A few days ago I was looking into getting started for my pilot licence, something I’ve wanted since I was 18, when I stumbled across and article about a seven year old little girl called Jessica Dubroff. To be perfectly honest I had never heard of her before, but I became hooked on her story. She lived her own dreams not caring what people said about her and I’d like to share her story with you guys:
She was born in Massachusetts on the 5th of May
1988, to Lisa Blair Hathaway and Lloyd Dubroff and moved to California when she
was four with her older brother Joshua and her younger sister Jasmine. She
began taking flight lessons from flight instructor Joe Reid on her sixth
birthday, and became enthusiastic about flying. Her father, who was separated
from her mother by this time, suggested the idea of a coast-to-coast flight,
which Jessica readily accepted, and Reid agreed to provide flight instruction
and his four seated single engine aircraft for the endeavour. They decided to
name their flight "Sea to Shining Sea".
Jessica would sit in the front left seat, Reid in the front
right, and Lloyd in the back. It was agreed that Reid would be paid for his
services at normal flight instruction rates, plus compensation for the layover
time. Reid reportedly told his wife that he considered the flight a
"non-event for aviation," simply "flying cross country with a
7-year-old sitting next to you and the parents paying for it.”
Nevertheless, Jessica became an instant media celebrity,
having already logged 33 hours of flight time in such a short time. ABC News
gave Lloyd a video camera and blank cassettes to tape the flight; once the
journey began, it was vigorously followed by supporters, media outlets, and
others who monitored its progress, reporting each time Dubroff landed or took
off- Jessica had to be assisted by Reid in one of the landings due to high
winds.
Dubroff, her father, and her flight instructor arrived in
Cheyenne and after some media interviews they got a ride to their hotel in the
car of a local radio station program director, who recalled them discussing the
forecast weather conditions for the next day. Composite radar image was showing precipitation intensity around
Cheyenne airport at time of departure.
The weather in the morning of the flight, the north and west
of Cheyenne was hit by torrential rain but weather conditions were much better to
the east, where the flight was headed. Since it began to rain at the airport
and the weather seemed to be deteriorating, the program director invited her to
stay in Cheyenne, but Dubroff's father declined, explaining that they wanted to
"beat the storm" which was approaching.
Reid decided to take
off despite the worsening conditions at the airport, and to try to escape the
poor weather by turning immediately eastward. Just before take off Jessica
called her mum from the plane phone “Can you hear the rain?
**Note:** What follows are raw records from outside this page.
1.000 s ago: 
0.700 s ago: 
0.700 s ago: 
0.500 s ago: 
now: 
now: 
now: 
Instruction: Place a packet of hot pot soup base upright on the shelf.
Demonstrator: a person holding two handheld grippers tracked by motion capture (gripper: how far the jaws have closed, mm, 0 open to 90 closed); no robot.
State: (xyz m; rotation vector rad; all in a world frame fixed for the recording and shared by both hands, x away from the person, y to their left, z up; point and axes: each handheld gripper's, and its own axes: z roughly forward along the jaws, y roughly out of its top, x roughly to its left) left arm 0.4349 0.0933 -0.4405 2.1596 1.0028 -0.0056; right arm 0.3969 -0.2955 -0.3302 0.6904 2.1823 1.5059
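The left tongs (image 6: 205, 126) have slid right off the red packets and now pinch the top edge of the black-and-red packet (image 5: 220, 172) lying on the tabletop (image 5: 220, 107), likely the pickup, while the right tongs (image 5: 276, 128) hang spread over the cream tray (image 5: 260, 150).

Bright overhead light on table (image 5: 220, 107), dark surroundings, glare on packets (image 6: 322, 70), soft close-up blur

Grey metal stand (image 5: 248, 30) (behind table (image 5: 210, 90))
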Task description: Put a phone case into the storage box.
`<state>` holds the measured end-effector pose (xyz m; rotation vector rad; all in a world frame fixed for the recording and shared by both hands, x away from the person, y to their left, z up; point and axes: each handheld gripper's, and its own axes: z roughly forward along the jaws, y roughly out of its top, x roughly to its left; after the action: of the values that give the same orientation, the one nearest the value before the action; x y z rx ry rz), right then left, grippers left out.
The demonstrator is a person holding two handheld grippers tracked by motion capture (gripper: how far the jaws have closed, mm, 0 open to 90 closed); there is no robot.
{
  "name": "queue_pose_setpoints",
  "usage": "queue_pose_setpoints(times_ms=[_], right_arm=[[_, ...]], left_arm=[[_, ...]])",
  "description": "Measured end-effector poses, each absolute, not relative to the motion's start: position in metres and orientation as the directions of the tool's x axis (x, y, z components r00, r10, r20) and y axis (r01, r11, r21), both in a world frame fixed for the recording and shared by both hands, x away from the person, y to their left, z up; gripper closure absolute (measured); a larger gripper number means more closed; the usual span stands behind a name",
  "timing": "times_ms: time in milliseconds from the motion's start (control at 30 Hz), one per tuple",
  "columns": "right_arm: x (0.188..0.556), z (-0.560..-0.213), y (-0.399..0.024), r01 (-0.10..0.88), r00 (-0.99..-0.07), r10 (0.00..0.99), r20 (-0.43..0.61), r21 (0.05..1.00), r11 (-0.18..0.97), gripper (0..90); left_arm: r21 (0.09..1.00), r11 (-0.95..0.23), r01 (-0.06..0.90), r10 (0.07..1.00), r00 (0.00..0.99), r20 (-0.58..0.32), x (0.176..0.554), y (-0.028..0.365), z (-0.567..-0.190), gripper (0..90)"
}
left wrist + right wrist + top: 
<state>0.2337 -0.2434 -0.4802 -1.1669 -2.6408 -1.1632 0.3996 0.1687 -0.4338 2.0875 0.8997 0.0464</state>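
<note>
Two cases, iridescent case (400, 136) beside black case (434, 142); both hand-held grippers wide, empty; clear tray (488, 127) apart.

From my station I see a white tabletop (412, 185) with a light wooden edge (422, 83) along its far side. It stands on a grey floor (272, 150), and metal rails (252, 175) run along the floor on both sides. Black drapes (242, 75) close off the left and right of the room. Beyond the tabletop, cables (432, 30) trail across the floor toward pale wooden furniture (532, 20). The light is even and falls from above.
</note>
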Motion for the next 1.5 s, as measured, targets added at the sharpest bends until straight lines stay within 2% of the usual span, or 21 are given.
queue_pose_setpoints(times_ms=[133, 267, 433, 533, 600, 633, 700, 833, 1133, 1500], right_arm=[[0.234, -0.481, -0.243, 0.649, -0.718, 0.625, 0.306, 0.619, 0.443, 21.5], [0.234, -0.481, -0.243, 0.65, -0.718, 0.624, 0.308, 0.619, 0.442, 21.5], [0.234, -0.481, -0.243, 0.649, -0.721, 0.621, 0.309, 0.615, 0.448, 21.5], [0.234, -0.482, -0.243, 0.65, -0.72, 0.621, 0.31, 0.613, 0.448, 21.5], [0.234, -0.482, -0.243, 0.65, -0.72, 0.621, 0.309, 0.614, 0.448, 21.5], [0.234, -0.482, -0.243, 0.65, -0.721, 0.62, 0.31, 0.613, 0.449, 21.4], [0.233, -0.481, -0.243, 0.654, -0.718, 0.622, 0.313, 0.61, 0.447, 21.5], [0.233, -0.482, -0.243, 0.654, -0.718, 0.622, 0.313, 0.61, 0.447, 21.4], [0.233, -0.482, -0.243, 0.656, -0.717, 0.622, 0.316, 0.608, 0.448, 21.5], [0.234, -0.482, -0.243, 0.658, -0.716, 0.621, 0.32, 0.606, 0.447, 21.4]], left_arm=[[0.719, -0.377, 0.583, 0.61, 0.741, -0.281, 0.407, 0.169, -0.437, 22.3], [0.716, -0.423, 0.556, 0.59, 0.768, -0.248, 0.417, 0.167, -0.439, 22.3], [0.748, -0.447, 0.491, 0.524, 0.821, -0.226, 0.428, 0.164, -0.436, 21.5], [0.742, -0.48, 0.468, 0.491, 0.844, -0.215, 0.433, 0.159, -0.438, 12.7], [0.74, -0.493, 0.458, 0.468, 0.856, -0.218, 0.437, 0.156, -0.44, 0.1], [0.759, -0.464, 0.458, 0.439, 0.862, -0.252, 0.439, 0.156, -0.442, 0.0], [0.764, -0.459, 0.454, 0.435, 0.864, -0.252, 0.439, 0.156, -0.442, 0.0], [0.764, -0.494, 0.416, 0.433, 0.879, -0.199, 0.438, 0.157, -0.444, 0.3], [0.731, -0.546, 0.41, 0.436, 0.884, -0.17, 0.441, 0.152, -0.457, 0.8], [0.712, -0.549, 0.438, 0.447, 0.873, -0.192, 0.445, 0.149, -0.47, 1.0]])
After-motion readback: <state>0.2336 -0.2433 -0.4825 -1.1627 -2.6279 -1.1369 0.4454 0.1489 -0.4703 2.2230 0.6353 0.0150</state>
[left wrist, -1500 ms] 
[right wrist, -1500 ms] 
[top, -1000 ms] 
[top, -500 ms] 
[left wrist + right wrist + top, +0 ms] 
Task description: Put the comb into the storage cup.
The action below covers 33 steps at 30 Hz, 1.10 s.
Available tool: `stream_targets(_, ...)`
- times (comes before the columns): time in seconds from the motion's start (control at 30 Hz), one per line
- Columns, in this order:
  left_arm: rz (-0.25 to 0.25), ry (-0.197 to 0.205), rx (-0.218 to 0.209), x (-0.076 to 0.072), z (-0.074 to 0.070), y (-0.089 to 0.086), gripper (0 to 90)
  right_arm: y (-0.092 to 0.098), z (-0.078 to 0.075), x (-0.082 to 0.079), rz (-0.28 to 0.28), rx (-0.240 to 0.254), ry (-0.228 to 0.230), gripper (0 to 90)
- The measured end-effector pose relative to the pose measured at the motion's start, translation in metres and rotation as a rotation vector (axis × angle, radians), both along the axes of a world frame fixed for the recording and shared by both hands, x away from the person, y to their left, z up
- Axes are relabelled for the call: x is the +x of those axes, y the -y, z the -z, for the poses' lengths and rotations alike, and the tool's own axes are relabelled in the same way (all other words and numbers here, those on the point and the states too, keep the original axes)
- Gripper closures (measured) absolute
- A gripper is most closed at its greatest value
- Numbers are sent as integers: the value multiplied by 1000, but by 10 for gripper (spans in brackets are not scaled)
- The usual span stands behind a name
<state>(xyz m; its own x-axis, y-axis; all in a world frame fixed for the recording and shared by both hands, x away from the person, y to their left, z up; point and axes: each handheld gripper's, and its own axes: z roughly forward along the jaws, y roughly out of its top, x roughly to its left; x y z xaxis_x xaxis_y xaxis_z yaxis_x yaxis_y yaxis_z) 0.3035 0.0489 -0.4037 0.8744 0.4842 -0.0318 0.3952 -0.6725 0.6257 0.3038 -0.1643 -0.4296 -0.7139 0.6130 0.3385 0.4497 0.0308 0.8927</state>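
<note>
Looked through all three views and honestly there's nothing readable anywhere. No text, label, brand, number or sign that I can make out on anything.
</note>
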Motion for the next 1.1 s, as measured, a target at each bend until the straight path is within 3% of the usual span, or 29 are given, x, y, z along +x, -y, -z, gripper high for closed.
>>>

Can you hear the
rain” The last words Jessica spoke before they were cut off.
As the aircraft began taxiing to the departure runway, it
was raining and visibility at the airport fell below the three mile minimum
required for VFR flight. Cheyenne's control tower advised the Cessna about the
reduced visibility and that the "field is IFR." Reid then requested
and received from the control tower a special VFR clearance to allow him to
exit the airport's control zone visually, despite the reduced visibility.
At 8:24 AM MST, Dubroff's aircraft began its take off roll
from Cheyenne's runway 30 to the northwest, in rain, strong gusty crosswinds
and turbulence. According to witnesses, the plane lifted off and climbed
slowly, with its nose high and its wings wobbling. It began a gradual right
turn, and after reaching an altitude of a few hundred feet, the plane rolled
out of its turn, then descended rapidly, crashing at a near-vertical angle into
a street in a residential neighbourhood.
The 7-year-old student pilot, Her father, Lloyd Dubroff, 57,
and her flight instructor, Joe Reid, died when the plane nose-dived into the
driveway of a single-story brick home in a residential area about one mile
north of the airport. At the airport now lays a sign : "A little girl and her big dream died here Thursday morning."
“Do you hear the rain? Do you hear the rain?”